## Instructions to follow
How many lines in these records include the string "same"? Reply with that number alone.

>>>>

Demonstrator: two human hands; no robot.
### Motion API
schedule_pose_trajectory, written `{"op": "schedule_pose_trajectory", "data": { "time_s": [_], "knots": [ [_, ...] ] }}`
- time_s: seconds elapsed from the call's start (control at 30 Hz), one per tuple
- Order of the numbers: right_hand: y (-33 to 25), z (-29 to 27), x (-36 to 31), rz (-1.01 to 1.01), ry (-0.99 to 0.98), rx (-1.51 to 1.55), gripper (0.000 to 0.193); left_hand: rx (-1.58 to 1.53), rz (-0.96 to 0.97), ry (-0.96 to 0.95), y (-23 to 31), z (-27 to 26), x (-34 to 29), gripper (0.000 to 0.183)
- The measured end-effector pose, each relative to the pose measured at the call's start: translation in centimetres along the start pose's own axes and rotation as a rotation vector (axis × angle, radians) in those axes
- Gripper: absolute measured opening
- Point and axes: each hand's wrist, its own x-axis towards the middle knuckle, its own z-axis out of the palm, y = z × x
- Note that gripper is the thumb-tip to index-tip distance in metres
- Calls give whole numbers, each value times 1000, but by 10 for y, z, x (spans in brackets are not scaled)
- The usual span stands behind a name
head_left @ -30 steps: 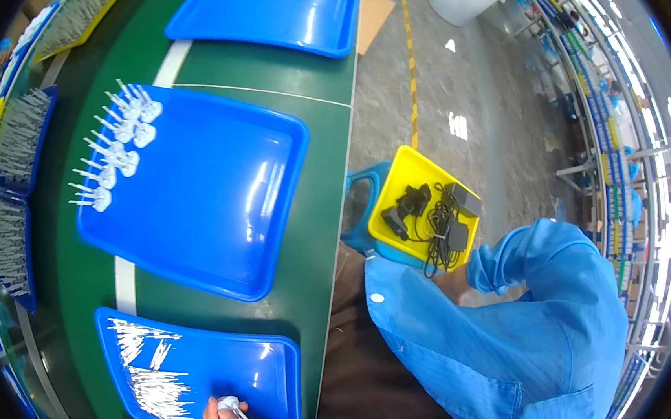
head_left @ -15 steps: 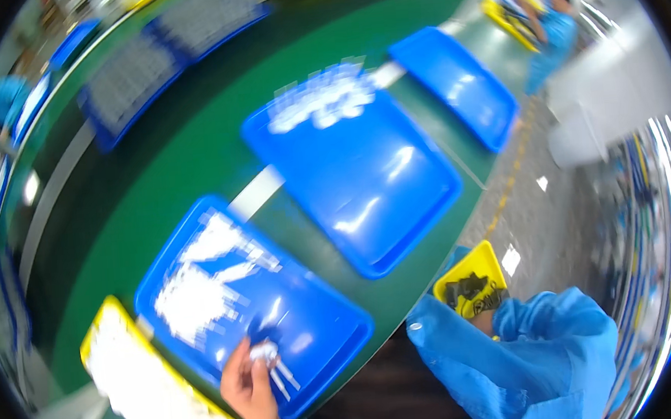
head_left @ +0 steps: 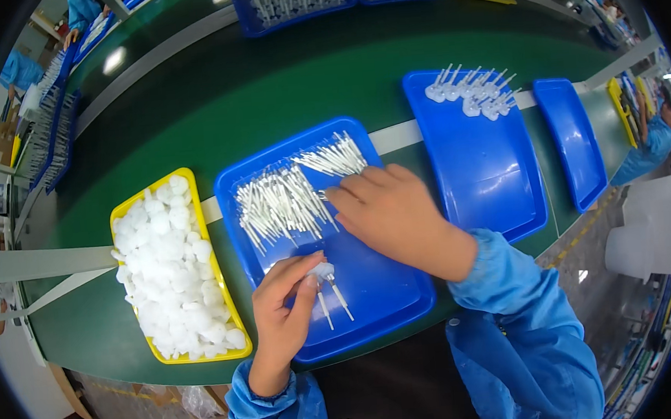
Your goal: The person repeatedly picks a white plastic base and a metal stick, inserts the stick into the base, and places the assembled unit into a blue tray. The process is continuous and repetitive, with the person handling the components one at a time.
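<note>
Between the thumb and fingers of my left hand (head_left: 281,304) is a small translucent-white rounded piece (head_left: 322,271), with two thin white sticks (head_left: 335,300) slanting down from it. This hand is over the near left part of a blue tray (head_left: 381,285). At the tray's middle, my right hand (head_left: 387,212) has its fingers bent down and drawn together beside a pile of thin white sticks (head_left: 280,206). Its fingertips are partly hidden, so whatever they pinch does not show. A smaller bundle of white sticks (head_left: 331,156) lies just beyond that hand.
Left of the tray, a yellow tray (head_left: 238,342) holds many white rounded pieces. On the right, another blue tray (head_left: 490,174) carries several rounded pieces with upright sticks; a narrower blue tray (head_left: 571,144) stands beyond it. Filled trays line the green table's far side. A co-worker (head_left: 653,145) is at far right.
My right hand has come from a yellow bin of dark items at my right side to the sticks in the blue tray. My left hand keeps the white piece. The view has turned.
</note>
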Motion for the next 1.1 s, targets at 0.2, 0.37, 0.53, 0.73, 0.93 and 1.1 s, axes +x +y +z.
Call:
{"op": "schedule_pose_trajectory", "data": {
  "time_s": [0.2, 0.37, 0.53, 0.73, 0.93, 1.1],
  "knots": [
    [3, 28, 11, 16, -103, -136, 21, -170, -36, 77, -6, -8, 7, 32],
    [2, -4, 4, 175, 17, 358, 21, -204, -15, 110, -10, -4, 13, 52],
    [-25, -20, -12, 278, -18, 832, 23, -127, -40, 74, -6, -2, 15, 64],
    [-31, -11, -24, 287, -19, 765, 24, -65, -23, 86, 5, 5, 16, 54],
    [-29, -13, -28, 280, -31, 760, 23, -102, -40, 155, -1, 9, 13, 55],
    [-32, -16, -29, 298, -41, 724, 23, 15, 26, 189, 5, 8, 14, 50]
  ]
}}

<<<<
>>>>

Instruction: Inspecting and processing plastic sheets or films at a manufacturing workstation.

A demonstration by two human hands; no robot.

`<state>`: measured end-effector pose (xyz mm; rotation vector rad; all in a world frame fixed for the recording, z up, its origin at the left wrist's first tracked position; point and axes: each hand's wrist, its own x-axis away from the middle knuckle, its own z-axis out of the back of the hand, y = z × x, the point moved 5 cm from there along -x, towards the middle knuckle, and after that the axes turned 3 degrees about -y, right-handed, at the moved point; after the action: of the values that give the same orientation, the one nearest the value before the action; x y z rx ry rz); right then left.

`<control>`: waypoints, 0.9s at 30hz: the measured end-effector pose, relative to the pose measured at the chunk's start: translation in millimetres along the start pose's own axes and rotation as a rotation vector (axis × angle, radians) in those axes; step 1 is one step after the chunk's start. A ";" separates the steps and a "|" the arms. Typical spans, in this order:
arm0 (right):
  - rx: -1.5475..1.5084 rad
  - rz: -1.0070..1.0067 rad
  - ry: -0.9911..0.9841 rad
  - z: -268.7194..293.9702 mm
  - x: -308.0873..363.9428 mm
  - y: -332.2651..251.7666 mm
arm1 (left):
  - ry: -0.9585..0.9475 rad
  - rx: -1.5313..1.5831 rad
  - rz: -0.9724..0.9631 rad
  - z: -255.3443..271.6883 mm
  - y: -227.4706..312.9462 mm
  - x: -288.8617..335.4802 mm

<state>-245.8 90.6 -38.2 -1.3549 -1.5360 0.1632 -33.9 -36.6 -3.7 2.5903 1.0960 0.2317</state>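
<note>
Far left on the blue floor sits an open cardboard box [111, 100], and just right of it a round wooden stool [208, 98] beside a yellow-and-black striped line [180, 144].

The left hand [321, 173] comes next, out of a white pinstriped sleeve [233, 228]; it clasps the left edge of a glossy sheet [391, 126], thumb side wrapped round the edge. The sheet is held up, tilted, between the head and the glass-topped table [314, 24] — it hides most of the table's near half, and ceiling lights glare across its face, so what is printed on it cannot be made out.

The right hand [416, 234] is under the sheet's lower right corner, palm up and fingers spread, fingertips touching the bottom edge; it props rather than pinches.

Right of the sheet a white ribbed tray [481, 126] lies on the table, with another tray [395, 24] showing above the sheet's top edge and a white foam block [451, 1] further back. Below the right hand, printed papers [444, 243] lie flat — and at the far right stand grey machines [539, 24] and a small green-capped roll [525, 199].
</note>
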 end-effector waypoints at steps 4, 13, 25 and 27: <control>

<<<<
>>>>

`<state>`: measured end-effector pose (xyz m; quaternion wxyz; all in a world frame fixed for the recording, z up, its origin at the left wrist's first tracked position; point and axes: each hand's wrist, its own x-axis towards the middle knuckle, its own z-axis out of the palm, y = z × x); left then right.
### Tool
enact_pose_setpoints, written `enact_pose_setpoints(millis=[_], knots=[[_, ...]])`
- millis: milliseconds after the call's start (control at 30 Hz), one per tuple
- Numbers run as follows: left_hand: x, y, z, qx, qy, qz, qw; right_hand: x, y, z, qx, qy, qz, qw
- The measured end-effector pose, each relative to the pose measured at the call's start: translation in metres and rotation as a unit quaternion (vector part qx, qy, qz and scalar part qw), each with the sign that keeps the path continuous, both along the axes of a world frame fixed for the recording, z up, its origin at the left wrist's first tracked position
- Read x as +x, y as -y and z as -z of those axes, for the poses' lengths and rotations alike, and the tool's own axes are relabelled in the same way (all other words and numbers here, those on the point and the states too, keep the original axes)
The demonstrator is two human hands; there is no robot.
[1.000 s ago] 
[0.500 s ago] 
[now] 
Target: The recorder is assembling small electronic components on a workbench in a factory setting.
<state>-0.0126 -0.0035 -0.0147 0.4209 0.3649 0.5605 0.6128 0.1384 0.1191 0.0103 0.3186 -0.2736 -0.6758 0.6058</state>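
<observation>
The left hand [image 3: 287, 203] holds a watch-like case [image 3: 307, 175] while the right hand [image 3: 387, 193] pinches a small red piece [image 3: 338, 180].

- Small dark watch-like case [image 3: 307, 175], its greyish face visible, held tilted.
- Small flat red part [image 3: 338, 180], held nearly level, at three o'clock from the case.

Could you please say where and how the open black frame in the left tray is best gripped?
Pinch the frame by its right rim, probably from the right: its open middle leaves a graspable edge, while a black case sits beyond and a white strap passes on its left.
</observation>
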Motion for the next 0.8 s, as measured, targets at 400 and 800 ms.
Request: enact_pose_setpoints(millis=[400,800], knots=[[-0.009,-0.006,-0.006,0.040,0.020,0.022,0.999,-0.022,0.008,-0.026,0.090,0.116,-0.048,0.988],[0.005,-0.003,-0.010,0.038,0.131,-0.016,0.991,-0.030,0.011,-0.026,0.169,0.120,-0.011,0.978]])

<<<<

## Expected answer
2